Un’ora di matematica, una di italiano, poi magari educazione fisica per spezzare la mattinata. E, per gli insegnanti, anche la possibilità di avere un giorno libero durante la settimana. Sono alcune delle indicazioni contenute nella Circolare ministeriale n. 328 del 10 agosto 1966, firmata da Luigi Gui e dedicata all’«Orario settimanale delle lezioni» nelle scuole e negli istituti di istruzione secondaria e artistica. Un documento che, a sessant’anni di distanza, restituisce un’immagine interessante dell’organizzazione della scuola italiana e delle priorità che il Ministero attribuiva alla costruzione dell’orario.

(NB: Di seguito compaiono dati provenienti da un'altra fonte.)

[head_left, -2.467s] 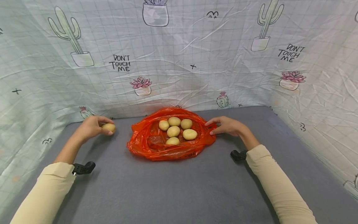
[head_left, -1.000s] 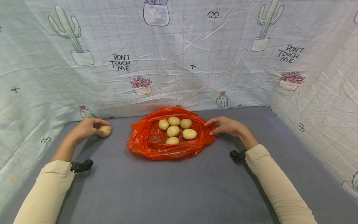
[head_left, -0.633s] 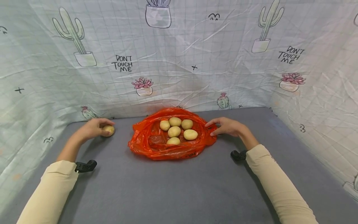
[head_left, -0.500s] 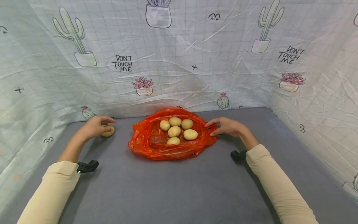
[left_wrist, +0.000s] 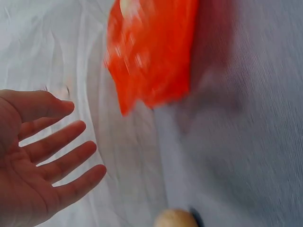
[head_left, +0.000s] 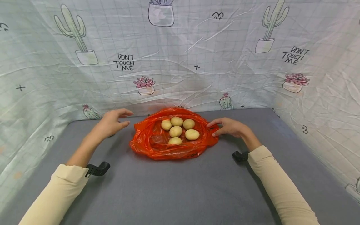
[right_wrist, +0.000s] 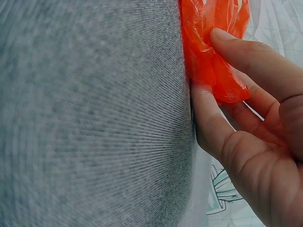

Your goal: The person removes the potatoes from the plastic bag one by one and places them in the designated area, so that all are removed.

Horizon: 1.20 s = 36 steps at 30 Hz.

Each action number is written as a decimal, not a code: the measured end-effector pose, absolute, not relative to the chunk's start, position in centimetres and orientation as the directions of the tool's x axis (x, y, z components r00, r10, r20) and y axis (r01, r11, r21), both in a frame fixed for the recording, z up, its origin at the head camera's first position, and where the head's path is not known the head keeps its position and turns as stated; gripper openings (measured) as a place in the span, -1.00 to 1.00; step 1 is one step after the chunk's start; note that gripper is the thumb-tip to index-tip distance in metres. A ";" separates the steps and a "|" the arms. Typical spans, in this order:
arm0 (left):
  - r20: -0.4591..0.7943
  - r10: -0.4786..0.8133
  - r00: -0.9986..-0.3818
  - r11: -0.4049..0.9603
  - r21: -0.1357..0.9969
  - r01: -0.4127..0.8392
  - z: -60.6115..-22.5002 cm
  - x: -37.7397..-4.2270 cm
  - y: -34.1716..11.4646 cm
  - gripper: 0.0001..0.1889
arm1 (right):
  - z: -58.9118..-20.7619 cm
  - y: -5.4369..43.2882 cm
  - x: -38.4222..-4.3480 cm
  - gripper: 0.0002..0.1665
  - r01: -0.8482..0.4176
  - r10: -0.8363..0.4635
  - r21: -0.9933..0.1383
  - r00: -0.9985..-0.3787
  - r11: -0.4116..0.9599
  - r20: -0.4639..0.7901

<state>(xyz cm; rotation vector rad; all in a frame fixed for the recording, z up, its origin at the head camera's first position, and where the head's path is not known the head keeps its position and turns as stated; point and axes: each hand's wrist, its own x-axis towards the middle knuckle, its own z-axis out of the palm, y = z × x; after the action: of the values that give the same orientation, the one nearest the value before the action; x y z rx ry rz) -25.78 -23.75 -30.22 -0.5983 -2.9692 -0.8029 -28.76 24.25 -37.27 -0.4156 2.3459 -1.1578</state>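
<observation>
An orange-red plastic bag point(head_left: 146, 154) lies spread on the table with its mouth up, and several yellow potatoes point(head_left: 175, 131) sit inside. To its left hovers my left hand point(head_left: 110, 123), fingers apart and holding nothing. The left wrist view catches one loose potato point(left_wrist: 175, 219) on the table, cut off by the lower frame edge; my hand and wrist hide it from the head view. At the bag's right end, my right hand point(head_left: 231, 127) pinches the plastic between thumb and fingers, as the right wrist view also shows.
A grey cloth covers the table point(head_left: 180, 190). Behind it and along both sides hangs a pale curtain point(head_left: 180, 62) printed with cacti. Each wrist carries a black camera mount point(head_left: 98, 169).
My left hand has let go of the potato at the left and moved right and up, towards the bag. My right hand keeps its grip on the bag's edge.
</observation>
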 end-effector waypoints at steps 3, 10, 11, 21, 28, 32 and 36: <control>0.112 0.389 -0.914 0.778 0.491 0.392 -29.8 -25.1 -22.3 -0.64 | -37.4 24.2 -28.8 -0.39 -0.054 -0.472 -0.809 -0.834 0.586 -0.286; 0.106 0.467 -0.878 0.722 0.528 0.448 -29.2 -23.9 -19.4 -0.67 | -37.5 24.3 -28.9 -0.39 -0.058 -0.479 -0.815 -0.832 0.577 -0.281; 0.103 0.475 -0.874 0.718 0.530 0.452 -29.2 -23.8 -19.1 -0.67 | -37.5 24.3 -28.9 -0.39 -0.056 -0.478 -0.814 -0.832 0.578 -0.282; 0.068 0.547 -0.834 0.708 0.495 0.504 -29.3 -22.7 -16.3 -0.69 | -37.5 24.3 -28.9 -0.38 -0.051 -0.478 -0.813 -0.829 0.581 -0.290; 0.022 0.635 -0.772 0.664 0.495 0.560 -29.0 -22.3 -14.7 -0.68 | -37.4 24.2 -28.9 -0.37 -0.055 -0.477 -0.807 -0.829 0.588 -0.291; 0.008 0.682 -0.732 0.635 0.489 0.597 -29.1 -22.5 -13.7 -0.68 | -37.2 24.1 -28.8 -0.37 -0.056 -0.478 -0.805 -0.828 0.591 -0.293; -0.021 0.721 -0.693 0.612 0.488 0.622 -29.4 -23.0 -12.7 -0.69 | -37.2 24.2 -28.7 -0.38 -0.056 -0.479 -0.804 -0.827 0.591 -0.295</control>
<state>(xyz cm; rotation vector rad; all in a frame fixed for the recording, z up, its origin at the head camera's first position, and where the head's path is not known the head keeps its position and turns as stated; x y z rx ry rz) -22.97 -12.72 -29.41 -1.2728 -3.0104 -0.7707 -28.71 24.18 -37.19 -0.4254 2.3327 -1.1553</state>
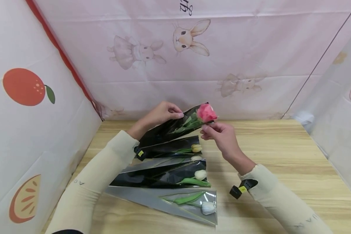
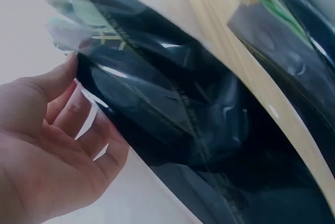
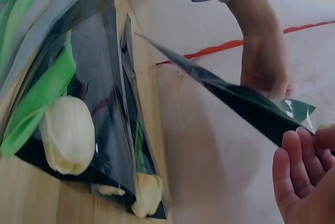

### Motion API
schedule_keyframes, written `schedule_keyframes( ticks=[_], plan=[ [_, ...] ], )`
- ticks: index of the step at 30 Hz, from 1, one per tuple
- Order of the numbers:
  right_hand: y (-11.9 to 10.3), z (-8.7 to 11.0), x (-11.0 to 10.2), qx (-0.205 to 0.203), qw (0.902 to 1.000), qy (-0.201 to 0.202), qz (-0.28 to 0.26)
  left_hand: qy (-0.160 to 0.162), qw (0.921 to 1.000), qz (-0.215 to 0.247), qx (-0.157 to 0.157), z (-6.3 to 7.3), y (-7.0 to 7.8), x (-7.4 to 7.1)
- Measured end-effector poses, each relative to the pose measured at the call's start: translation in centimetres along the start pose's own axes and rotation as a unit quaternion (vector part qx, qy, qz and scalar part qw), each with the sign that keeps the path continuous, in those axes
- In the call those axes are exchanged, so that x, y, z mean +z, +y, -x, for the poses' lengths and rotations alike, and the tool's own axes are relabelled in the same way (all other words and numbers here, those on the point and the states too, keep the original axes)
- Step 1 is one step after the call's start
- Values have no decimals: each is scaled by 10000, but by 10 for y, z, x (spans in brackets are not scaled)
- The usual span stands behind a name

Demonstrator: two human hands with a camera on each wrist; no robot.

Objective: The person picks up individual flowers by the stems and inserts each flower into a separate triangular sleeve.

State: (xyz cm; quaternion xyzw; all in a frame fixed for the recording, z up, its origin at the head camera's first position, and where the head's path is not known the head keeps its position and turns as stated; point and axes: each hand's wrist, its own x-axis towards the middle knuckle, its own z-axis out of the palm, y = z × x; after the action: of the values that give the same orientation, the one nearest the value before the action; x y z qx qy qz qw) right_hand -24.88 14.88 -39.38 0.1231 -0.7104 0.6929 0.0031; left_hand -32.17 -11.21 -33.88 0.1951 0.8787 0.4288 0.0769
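Observation:
A pink flower (image 1: 206, 112) with green leaves lies inside a black-backed clear wrapping sleeve (image 1: 161, 132), raised at its wide end near the back of the table. My left hand (image 1: 163, 112) pinches the sleeve's far edge between thumb and fingers. At the near corner, just beside the bloom, my right hand (image 1: 221, 136) pinches the opening. In the left wrist view the thumb of the left hand (image 2: 57, 135) presses on the black film's edge. The right wrist view has the sleeve (image 3: 235, 101) nearly edge-on, its narrow end pointing away from the right hand (image 3: 309, 177).
Several wrapped tulips lie in a row nearer me: a yellow tulip (image 1: 196, 148), a white tulip (image 1: 200, 175) in black film and another white tulip (image 1: 208, 208) in a grey sleeve (image 1: 140, 196). Printed cloth walls (image 1: 152, 87) enclose the wooden table (image 1: 269, 156).

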Motion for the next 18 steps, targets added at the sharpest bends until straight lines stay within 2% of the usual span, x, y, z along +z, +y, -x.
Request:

La circolare chiedeva alle scuole di predisporre rapidamente l’orario definitivo, così da renderlo operativo già pochi giorni dopo l’inizio dell’anno scolastico. Ma non si trattava soltanto di un problema organizzativo: l’orario, secondo il Ministero, doveva rispondere a «rigorosi criteri didattici». Andavano quindi evitati gli accorpamenti eccessivi delle lezioni e, soprattutto, la costruzione di orari condizionati dalle esigenze personali dei docenti.
L’obiettivo era rendere più efficace l’insegnamento, evitando quello che la circolare definisce il «logorio» provocato dalla prolungata applicazione degli studenti e degli insegnanti allo stesso oggetto di studio. La distribuzione delle materie nell’arco della settimana doveva dunque seguire una precisa logica pedagogica, alternando gli insegnamenti e impedendo che una stessa disciplina occupasse troppo a lungo la giornata scolastica.
Una regola era particolarmente netta: le lezioni di ogni materia non dovevano occupare più di un’ora al giorno. Il limite poteva essere esteso a due ore soltanto per le discipline che prevedevano esercitazioni scritte o grafiche. La disposizione non valeva invece per le esercitazioni pratiche degli istituti tecnici, professionali e artistici.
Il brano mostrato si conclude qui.